What is the rate determining step in the Hajos-Parrish-Eder-Sauer-Wiechert reaction (reaction 1)? This basic question of the mechanism for the first example of the use of proline as a catalyst remains unanswered, though a recent paper by Meyer and Houk1 does moves us forward.

Reaction 1

Their 13C kinetic isotope effect study revealed that only the nucleophilic ketone (the carboyl of the butyl chain) experiences any significant effect, with a value of about 1.03. B3LYP/6-31G(d,p) computations of the three transition states shown below were performed for both the gas phase and solution using IEF-PCM. Calculations of the transition state for the formation of the C-C bond (TS3) predicts no kinetic isotope effect, indicating that it is not the rate limiting step, in conflict with previous2 suggestions. The transition states for the formation of the carbinolamine (TS1) and formation of the iminium (TS2) both predict an isotope effect comparable with experiment. TS1 is about 3 kcal mol-1 higher in energy than TS2. The authors conclude that a step prior to formation of the C-C is the rate limiting step of the Hajos-Parrish-Eder-Sauer-Wiechert reaction, but cannot discern between the two possibilities examined.
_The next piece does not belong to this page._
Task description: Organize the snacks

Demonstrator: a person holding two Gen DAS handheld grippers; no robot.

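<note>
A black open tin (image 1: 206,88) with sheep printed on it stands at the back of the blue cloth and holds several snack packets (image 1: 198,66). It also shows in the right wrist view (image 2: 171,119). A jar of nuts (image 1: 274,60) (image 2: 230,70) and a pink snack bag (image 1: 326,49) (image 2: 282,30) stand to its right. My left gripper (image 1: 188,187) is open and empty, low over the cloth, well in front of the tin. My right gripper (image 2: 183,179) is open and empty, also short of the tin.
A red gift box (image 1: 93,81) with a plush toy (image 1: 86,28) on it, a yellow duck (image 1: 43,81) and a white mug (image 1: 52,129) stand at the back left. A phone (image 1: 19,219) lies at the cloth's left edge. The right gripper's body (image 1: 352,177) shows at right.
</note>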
(1) Zhu, H.; Clemente, F. R.; Houk, K. N.; Meyer, M. P., "Rate Limiting Step Precedes C-C Bond Formation in the Archetypical Proline-Catalyzed Intramolecular Aldol Reaction," J. Am. Chem. Soc., 2009, 131, 1632-1633, DOI: 10.1021/ja806672y.

(2) Clemente, F. R.; Houk, K. N., "Computational Evidence for the Enamine
Mechanism of Intramolecular Aldol Reactions Catalyzed by Proline," Angew. Chem. Int. Ed., 2004, 43, 5766-5768, DOI: 10.1002/anie.200460916.